My writing is not particularly consistent. Individual poems are usually multi-themed and deal with a broad and shifting range of topics. These reflect many, though by no means all, of my lifelong interests and concerns and obsessions. The divided self and its efforts at integration. The different stages of a life and the sense of identity. Love, friendship, family. One’s relationship to nature and the increasingly imperiled ecosphere. Landscapes and biomes of southern Ontario and elsewhere in Canada. What science illuminates for us in the cosmos – phenomena and laws. The impacts of electronic technology. Experiences of visual art and music and the value they have. Transience and loss. Aging. Mortality. And gratitude. (Freely conceding that some topics of great interest to me, e.g., politics, social justice, trauma, illness, history, pop culture, biz culture, seem best left to poets more adept at handling them. But this might change.)

 

  1. Do you feel that you’ve found a writing practice that works for you? If yes, can you tell us about it? If not, describe the challenges that you face that prevent you from feeling this way.

 

I’ve never found, or wanted, a single set of procedures to facilitate writing. My poetry has variable sources and catalysts and is sporadic, not regulated.
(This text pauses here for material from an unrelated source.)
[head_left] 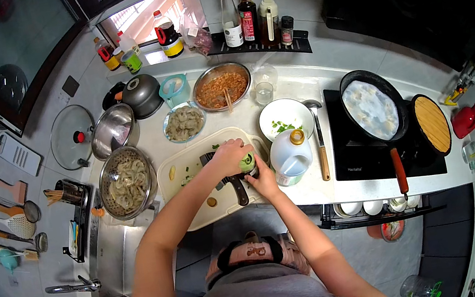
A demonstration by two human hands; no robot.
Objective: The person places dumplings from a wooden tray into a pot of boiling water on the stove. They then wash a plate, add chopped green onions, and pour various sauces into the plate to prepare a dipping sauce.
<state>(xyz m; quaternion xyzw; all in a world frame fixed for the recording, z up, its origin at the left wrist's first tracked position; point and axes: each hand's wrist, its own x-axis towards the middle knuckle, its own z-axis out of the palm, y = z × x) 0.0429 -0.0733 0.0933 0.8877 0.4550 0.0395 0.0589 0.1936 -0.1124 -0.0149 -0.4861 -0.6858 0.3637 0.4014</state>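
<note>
A small jar with a green top (247, 162) is between my two hands over the cutting board. My left hand (230, 156) grips it from above at the green top. Lower down on its right side, my right hand (265, 176) holds the dark body, which my fingers partly cover. Under my hands a cleaver (240, 192) lies on the cream cutting board (201, 216), its black handle towards me and its blade partly hidden. Bits of chopped green and a yellowish piece (172, 173) lie on the board's left side.
Right of the board stand a large white jug (290, 159), a bowl with chopped greens (267, 114) and a ladle (322, 154). A frying pan (372, 110) sits on the cooktop. Left are a colander of shrimp (128, 188) and a plate of shrimp (185, 123); behind, a bowl of minced filling (219, 89).
</note>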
Although I write each day, it’s without any set time or routine for composition or for revision. I go with whatever works at the moment to unblock my receptors and get me primed to let the flow start and keep on. Not long beforehand, it seems essential to have been exploring varieties of other poetry and literature while thinking along serious lines. Maybe to have felt peculiarly unsettled or troubled. Restless. A long walk or decisive change of scene will induce a clearing effect. Sometimes a poem springs up of its own accord, a complete surprise. The germ could be just a few words with a rhythm. Sometimes a phrase from a text leaps out and piques a reaction. A longer passage could excite or annoy. Other times I’ll be in a workshop or social gathering where a prompt or challenge is issued. The vibes in the air in those situations are conducive, or perhaps merely grant permission, for creative risk-taking. And once in a while an experience, verging on an epiphany, insists on a poetic response, whether straightforward or by extrapolation (making the familiar strange – or the strange familiar). A striking remark in a casual chat, or something objectionable overheard, could spur a delayed riposte. I carry a notebook or at least a piece of paper where I’ll jot some first inklings and in rare instances draft a whole piece that stays largely intact. One added component of my practice that’s crucial is the willingness to revise for as long as it takes for every word to feel right. Worth noting along with all that is how a sense of creative play needs to be engaged while a poem grows into its form, no matter how fraught the subject may be.

 

  1. What lesson that you learned through a creative writing course/workshop/lecture/book sticks with you most presently?

 

In the past year, Kate Marshall Flaherty’s StillPoint writing workshops reaffirmed a cluster of common-sense precepts. … Before beginning, empty the mind of what was weighing on it; relax, open up; set your habitual self-consciousness, self-criticism and self-censorship aside. Then get down everything you can without pausing. Suspend judgment until after you’ve reached the endpoint or hit a definite impasse. This is especially desirable when there is a scant ten minutes to respond to a prompt – a situation which has, in fact, generated a number of successful poems. Afterward, if the piece holds real promise, stick with it until it is all that it wants to become. And later, be amenable to constructive criticism from your peers

 

  1. What is the importance of community to your writing life?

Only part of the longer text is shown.